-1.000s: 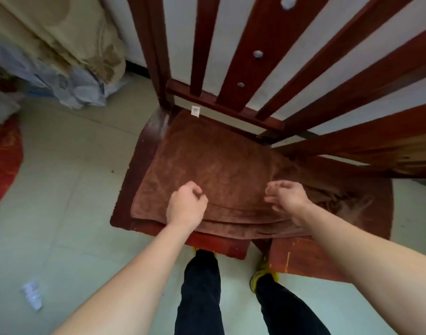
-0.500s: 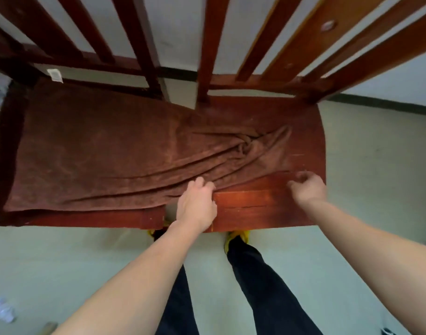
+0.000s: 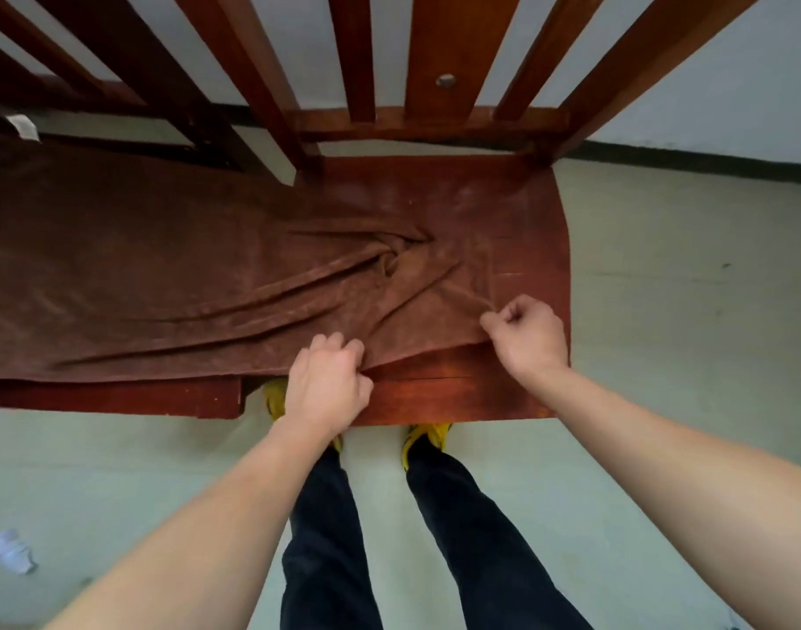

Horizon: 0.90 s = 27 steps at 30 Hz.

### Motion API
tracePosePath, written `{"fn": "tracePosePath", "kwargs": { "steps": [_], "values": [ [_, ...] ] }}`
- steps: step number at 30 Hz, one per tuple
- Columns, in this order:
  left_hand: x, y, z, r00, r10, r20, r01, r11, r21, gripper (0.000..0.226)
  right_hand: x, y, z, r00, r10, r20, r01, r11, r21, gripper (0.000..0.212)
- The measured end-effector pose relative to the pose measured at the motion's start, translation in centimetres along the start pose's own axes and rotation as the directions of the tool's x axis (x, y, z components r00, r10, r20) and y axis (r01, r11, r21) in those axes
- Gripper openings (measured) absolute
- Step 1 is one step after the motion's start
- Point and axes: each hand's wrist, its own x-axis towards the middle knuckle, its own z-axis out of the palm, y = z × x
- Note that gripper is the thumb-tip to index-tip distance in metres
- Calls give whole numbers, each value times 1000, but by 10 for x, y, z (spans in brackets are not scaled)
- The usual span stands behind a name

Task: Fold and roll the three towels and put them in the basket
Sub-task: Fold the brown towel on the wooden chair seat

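A long brown towel [image 3: 139, 275] lies spread across the seats of two red-brown wooden chairs, flat at the left and bunched into creases near the middle. My left hand [image 3: 328, 386] pinches the towel's near edge where the two seats meet. My right hand [image 3: 523, 334] is closed on the towel's near right corner, on the right chair seat [image 3: 516, 220]. A small white label [image 3: 23, 127] shows at the towel's far left corner. No basket and no other towel are in view.
The chair backs' slats [image 3: 357, 56] rise just behind the seats, against a pale wall. My legs and yellow shoes [image 3: 428, 436] stand at the seats' front edge on a pale green floor. A crumpled white scrap [image 3: 10, 550] lies on the floor at lower left.
The view has swung right along the chairs. My right hand moved from the bare seat edge onto the towel's right corner and closed on it; my left hand closed on the near edge.
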Motion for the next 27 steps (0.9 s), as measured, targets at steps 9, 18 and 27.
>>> {"fn": "tracePosePath", "kwargs": {
  "steps": [9, 18, 27],
  "values": [
    [1, 11, -19, 877, -58, 477, 17, 996, 90, 24, -10, 41, -19, 989, 74, 126, -32, 951, -308, 19],
    [131, 32, -73, 979, 151, -138, -150, 989, 17, 45, 48, -43, 16, 983, -127, 133, 145, 979, -141, 17],
    [120, 24, -70, 995, 93, 32, -97, 983, 156, 24, 29, 33, -28, 995, 99, 9, -93, 960, -266, 19]
  ]
}}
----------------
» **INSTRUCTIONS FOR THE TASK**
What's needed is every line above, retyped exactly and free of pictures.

» **THE COMPLETED TASK**
-1.000s: 
-0.500s: 
+0.000s: 

Horizon: 0.90 s = 27 steps at 30 Hz.

### Motion API
tracePosePath, written `{"fn": "tracePosePath", "kwargs": { "steps": [_], "values": [ [_, ...] ] }}`
- steps: step number at 30 Hz, one per tuple
- Columns, in this order:
  left_hand: x, y, z, r00, r10, r20, r01, r11, r21, gripper (0.000..0.226)
  right_hand: x, y, z, r00, r10, r20, r01, r11, r21, gripper (0.000..0.212)
- The measured end-effector pose relative to the pose measured at the motion's start, translation in centimetres along the start pose's own axes and rotation as the directions of the tool's x axis (x, y, z components r00, r10, r20) and y axis (r01, r11, r21) in those axes
- Gripper openings (measured) absolute
- Step 1 is one step after the motion's start
- Point and axes: each hand's wrist, its own x-axis towards the middle knuckle, its own z-axis out of the palm, y = z × x
- Note that gripper is the thumb-tip to index-tip distance in metres
- Calls give whole numbers, each value times 1000, but by 10 for x, y, z (spans in brackets are not scaled)
- The usual span stands behind a name

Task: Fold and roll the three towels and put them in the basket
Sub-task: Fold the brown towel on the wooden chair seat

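A long brown towel [image 3: 139, 275] lies spread across the seats of two red-brown wooden chairs, flat at the left and bunched into creases near the middle. My left hand [image 3: 328, 386] pinches the towel's near edge where the two seats meet. My right hand [image 3: 523, 334] is closed on the towel's near right corner, on the right chair seat [image 3: 516, 220]. A small white label [image 3: 23, 127] shows at the towel's far left corner. No basket and no other towel are in view.
The chair backs' slats [image 3: 357, 56] rise just behind the seats, against a pale wall. My legs and yellow shoes [image 3: 428, 436] stand at the seats' front edge on a pale green floor. A crumpled white scrap [image 3: 10, 550] lies on the floor at lower left.
The view has swung right along the chairs. My right hand moved from the bare seat edge onto the towel's right corner and closed on it; my left hand closed on the near edge.
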Motion for the next 27 steps (0.9 s), as measured, targets at steps 9, 18 and 27.
>>> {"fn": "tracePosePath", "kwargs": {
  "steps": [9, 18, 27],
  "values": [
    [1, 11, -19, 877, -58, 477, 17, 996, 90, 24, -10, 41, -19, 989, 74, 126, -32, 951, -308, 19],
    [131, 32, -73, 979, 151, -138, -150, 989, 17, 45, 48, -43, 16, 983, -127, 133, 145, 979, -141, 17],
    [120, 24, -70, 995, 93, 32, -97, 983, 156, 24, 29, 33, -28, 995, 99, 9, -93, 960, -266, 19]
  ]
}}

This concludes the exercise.